16.                   The Company and the Selling Stockholders acknowledge and agree that (i) the purchase and sale of the Shares pursuant to this Agreement is an arm’s-length commercial transaction between the Company and the Selling Stockholders, on the one hand, and the Underwriter, on the other, (ii) in connection therewith and with the process leading to such transaction the Underwriter is acting solely as a principal and not the agent or fiduciary of the Company or any Selling stockholder, (iii) the Underwriter has not assumed an advisory or fiduciary responsibility in favor of the Company or any Selling Stockholder with respect to the offering contemplated hereby or the process leading thereto (irrespective of whether the Underwriter has advised or is currently advising the Company or any Selling Stockholder on other matters) or any other obligation to the Company or any Selling Stockholder except the obligations expressly set forth in this Agreement and (iv) the Company and each Selling Stockholder has consulted its own legal and financial advisors to the extent it deemed appropriate.  The Company and each Selling Stockholder agrees that it will not claim that the Underwriter has rendered advisory services of any nature or respect, or owes a fiduciary or similar duty to the Company or any Selling Stockholder, in connection with such transaction or the process leading thereto.

 

17.                   This Agreement supersedes all prior agreements and understandings (whether written or oral) among the Company, the Selling Stockholders and the Underwriter, or any of them, with respect to the subject matter hereof.

 

18.                   This Agreement and any transaction contemplated by this Agreement shall be governed by and construed in accordance with the laws of the State of New York without regard to principles of conflict of laws that would results in the application of any other law than the laws of the State of New York.

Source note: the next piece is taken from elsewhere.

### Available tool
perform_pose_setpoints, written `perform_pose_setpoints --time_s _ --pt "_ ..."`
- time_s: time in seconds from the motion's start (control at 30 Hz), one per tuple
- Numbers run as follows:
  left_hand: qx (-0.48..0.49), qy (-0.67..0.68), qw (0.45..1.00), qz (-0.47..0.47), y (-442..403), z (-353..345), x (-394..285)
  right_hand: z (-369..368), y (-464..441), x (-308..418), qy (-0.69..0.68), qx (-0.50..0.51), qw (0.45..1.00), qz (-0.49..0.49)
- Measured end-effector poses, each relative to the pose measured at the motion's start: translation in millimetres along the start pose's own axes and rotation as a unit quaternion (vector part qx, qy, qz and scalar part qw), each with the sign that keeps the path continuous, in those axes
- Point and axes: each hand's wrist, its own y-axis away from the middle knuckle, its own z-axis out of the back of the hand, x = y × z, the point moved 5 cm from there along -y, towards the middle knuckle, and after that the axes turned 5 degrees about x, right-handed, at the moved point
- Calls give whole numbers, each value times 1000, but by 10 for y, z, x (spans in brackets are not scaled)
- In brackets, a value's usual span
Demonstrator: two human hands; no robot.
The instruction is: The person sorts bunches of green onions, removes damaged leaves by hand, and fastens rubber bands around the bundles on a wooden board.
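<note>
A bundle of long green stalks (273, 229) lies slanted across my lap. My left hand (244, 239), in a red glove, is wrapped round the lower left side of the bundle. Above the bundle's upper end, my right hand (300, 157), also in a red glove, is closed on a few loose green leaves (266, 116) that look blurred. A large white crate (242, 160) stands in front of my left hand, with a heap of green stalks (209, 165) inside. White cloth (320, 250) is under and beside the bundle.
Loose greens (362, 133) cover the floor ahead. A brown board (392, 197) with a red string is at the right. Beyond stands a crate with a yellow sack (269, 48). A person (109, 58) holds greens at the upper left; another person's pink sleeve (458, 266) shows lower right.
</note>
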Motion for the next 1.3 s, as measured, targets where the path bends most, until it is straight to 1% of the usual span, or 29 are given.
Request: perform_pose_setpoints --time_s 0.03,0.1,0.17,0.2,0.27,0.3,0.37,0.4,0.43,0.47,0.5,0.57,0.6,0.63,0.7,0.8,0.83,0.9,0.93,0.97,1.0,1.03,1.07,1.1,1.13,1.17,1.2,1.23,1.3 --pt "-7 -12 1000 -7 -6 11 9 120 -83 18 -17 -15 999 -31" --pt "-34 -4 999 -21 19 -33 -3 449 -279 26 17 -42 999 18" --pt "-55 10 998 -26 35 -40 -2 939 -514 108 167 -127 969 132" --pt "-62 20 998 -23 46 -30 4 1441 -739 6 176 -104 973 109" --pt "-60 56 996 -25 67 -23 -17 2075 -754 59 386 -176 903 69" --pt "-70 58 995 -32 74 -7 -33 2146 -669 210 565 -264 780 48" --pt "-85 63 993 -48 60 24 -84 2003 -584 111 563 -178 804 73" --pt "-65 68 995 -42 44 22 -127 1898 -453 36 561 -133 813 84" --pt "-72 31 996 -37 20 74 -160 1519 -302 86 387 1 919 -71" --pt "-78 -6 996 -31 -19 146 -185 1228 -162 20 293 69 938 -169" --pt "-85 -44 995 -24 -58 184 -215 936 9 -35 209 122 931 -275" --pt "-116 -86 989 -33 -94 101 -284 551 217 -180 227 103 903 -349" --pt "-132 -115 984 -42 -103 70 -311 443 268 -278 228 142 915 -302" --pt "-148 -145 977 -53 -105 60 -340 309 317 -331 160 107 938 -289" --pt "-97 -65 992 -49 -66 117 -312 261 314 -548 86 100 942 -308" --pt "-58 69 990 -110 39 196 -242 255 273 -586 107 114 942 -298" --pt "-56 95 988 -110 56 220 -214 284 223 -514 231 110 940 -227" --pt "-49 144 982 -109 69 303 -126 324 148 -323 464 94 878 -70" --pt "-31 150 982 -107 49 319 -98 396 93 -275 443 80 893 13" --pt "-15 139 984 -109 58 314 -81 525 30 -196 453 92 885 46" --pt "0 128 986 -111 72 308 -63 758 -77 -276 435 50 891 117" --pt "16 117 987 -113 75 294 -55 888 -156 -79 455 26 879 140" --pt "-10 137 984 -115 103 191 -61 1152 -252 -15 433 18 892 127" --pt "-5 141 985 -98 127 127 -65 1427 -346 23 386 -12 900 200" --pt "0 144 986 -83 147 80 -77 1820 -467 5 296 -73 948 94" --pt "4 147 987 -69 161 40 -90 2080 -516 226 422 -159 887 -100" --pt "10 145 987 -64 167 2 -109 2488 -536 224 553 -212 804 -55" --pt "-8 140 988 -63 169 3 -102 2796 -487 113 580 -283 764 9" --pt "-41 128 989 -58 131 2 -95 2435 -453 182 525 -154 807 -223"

The Company and each Selling Stockholder agree that any suit or proceeding arising in respect of this Agreement or any transaction contemplated by this Agreement will be tried exclusively in the U.S. District Court for the Southern District of New York or, if that court does not have subject matter jurisdiction, in any state court located in The City and County of New York and the Company and each Selling Stockholder agree to submit to the jurisdiction of, and to venue in, such courts.

 

19.                   EACH OF THE COMPANY, EACH SELLING STOCKHOLDER AND THE UNDERWRITER HEREBY IRREVOCABLY WAIVES, TO THE FULLEST EXTENT PERMITTED BY APPLICABLE LAW, ANY AND ALL RIGHT TO TRIAL BY JURY IN ANY LEGAL PROCEEDING ARISING OUT OF OR RELATING TO THIS AGREEMENT OR THE TRANSACTIONS CONTEMPLATED HEREBY.

 

20.                   This Agreement may be executed by any one or more of the parties hereto in any number of counterparts, each of which shall be deemed to be an original (including signatures delivered via facsimile or electronic mail), but all such respective counterparts shall together constitute one and the same instrument.

 

21.                   Notwithstanding anything herein to the contrary, the Company and the Selling Stockholders are authorized to disclose to any persons the U.S. federal and state income tax treatment and tax structure of the potential transaction and all materials of any kind (including tax opinions and other tax analyses) provided to the Company and the Selling Stockholders relating to that treatment and structure, without the Underwriter imposing any limitation of any kind. However, any information relating to the tax treatment and tax structure shall remain confidential (and the foregoing sentence shall not apply) to the extent necessary to enable any

 

25


 

person to comply with securities laws. For this purpose, “tax structure” is limited to any facts that may be relevant to that treatment.

 

If the foregoing is in accordance with your understanding, please sign and return to us one for the Company and the Underwriter plus one for each Selling Stockholder counterparts hereof, and upon the acceptance hereof by you, on behalf of the Underwriter, this letter and such acceptance hereof shall constitute a binding agreement among the Underwriter, the Company and each of the Selling Stockholders.  It is understood that your acceptance of this letter on behalf of the Underwriter is pursuant to the authority set forth in a form of Agreement among Underwriters, the form of which shall be submitted to the Company and the Selling Stockholders for examination, upon request, but without warranty on your part as to the authority of the signers thereof.

 

[Remainder of Page Intentionally Left Blank.]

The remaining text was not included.